One definitely-not-alcohol-fuelled evening at the recent Summer Game Fest, talk between a few deeply jetlagged British journalists turned to professional worst-nightmares: what if you asked a load of questions of one developer in an interview, only to realise you’d got them mixed up with another? Quickly that morphed into something much more interesting: what if you deliberately asked the wrong questions of the wrong developer? Cue pitches for asking Phil Spencer about the impact of surging interest rates on first-time buyers, or the other Phil Spencer about whether the Xbox has enough exclusives yet. (Not helped by the overlap of terms here: what’s going on with all these development issues? Are you still having trouble with leaks?)

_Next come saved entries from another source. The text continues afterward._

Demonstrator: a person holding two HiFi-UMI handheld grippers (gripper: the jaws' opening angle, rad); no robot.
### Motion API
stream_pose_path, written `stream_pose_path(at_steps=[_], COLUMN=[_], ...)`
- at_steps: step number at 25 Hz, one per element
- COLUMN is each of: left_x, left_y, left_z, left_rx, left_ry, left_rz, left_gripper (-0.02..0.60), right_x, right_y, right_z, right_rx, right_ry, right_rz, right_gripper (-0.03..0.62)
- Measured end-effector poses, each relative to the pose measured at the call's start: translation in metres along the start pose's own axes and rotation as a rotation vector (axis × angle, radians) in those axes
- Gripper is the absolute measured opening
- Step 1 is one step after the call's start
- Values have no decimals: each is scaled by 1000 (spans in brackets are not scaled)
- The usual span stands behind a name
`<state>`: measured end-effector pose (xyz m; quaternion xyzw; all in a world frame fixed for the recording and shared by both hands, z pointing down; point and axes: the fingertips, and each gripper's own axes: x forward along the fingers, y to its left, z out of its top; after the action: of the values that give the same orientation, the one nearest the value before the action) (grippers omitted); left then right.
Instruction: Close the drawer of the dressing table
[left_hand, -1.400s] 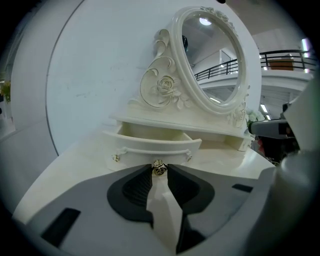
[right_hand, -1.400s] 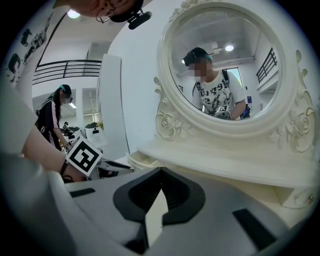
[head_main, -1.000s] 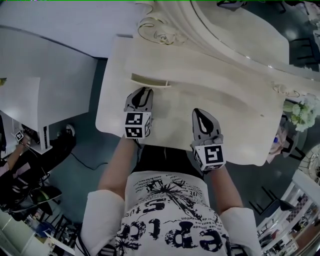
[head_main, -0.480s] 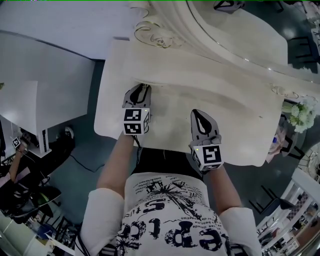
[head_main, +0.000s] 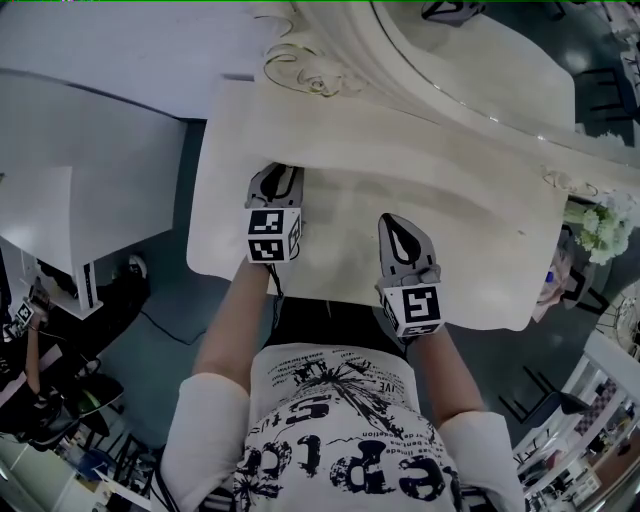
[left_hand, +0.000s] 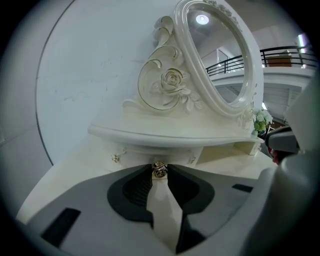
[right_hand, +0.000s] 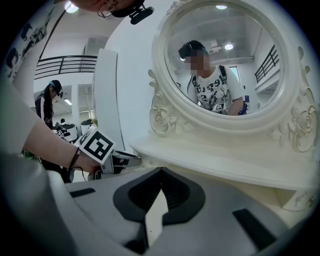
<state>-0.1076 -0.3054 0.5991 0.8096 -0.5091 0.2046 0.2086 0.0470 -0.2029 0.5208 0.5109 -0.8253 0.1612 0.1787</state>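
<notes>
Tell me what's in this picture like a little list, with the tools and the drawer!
Left tool: shut on the gold knob of the drawer
Right tool: shut, holding nothing, over the table top
Drawer: looks pushed in, or nearly
Mirror: oval, at the back
Flowers: at the table's right end

Surroundings of the scene. Head view: a bunch of white flowers (head_main: 608, 228) at 3 o'clock; a white wall panel (head_main: 100, 50) at 10 to 11 o'clock; a low white cabinet (head_main: 45, 225) at 9 o'clock; dark floor (head_main: 140, 350) at 8 o'clock, crossed by a thin black cable (head_main: 170, 327). A bystander (head_main: 25, 380) in dark clothes stands at 8 o'clock, near the frame edge. Left gripper view: the flowers at 3 o'clock and a black balcony railing (left_hand: 287, 50) at 2 o'clock. Right gripper view: the bystander at 9 o'clock, the railing above at 10 o'clock.
</notes>
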Motion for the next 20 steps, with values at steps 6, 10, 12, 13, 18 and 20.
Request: stream_pose_path(at_steps=[6, 10, 12, 13, 18, 20], left_x=[1, -1, -4, -6, -32, -48], left_y=[1, 0, 1, 0, -5, -11], left_z=[0, -1, -1, -2, -6, 3], left_rx=[-1, 36, 65, 70, 90, 94], left_ry=[-6, -2, -5, -6, -10, -39], left_rz=[-11, 8, 23, 22, 31, 29], left_gripper=[107, 107, 148, 171, 184, 154], right_x=[3, 4, 4, 4, -3, -7], right_y=[-1, -1, 2, 2, 0, 0], right_z=[-1, 1, 2, 2, 0, 4], right_rx=[-2, -8, -12, -13, -11, -15], right_ry=[8, 17, 19, 19, 17, 8], right_rz=[0, 0, 5, 5, -10, -16], right_gripper=[14, 14, 14, 14, 14, 14])
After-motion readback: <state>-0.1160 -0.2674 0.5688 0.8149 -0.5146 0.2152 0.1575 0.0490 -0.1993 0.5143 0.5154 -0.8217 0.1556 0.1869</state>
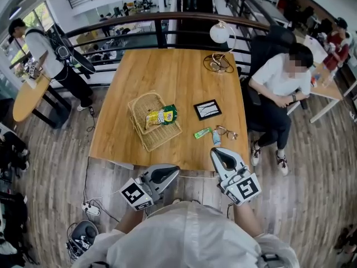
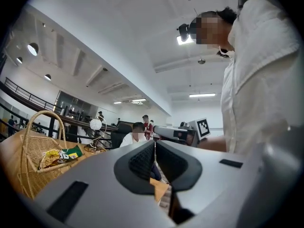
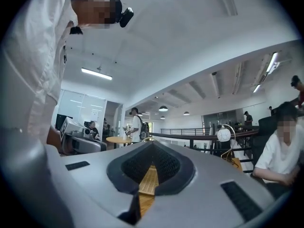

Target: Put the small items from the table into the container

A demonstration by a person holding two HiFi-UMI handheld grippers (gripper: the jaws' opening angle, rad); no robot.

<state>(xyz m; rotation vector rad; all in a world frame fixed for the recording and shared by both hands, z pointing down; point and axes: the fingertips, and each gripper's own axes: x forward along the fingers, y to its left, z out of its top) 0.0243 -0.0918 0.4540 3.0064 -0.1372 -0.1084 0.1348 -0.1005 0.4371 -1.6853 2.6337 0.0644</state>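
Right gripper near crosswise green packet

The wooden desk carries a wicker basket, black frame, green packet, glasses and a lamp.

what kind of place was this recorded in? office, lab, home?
Probably an open-plan office, up on a mezzanine: a railing overlooks a lower floor with desks, and a person sits in an office chair beside the wooden table.
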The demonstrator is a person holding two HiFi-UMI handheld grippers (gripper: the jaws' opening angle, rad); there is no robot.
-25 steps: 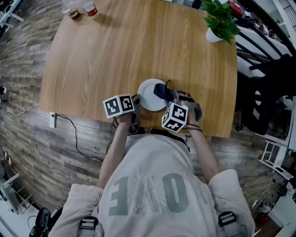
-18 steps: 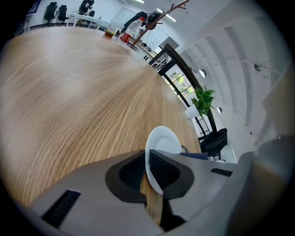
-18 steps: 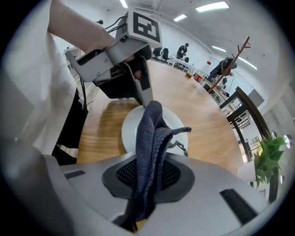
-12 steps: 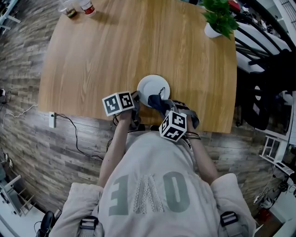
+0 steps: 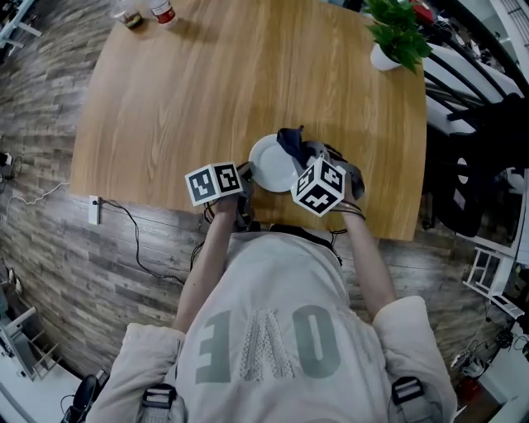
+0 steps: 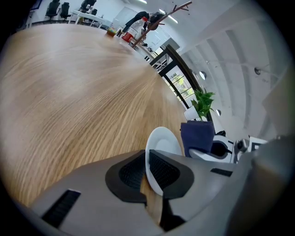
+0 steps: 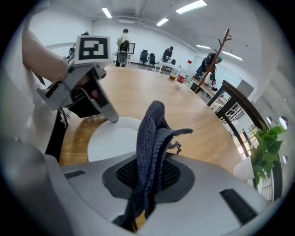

Back to Soulslikes though, and one that we genuinely all longed for a chance to try: what if you asked one Miyazaki (Hidetaka, famed masochist of FromSoft’s darker-than-dark worlds) about the work of the other Miyazaki (Hayao, melancholic creator of bittersweet coming-of-age tales)? What if you did the opposite? And, woah – what if they worked together?

The result, at least if you were a pure literalist, might be something like Death’s Door. Mournful and heartfelt at once, with some truly brutal bosses but also sad, lost souls. Possessed pots and haunted, overgrown forests, and overblown witches lurking in castles’ steam-filled bowels. An emptying spirit world all out of balance. A stout, diminutive main character facing it all head-on. More than just taking inspiration for some set-dressing, Death’s Door is an understanding of where two great, seemingly opposed geniuses’ works not only collide, but overlap, in the small-of-stature’s refusal to give up in the face of giants.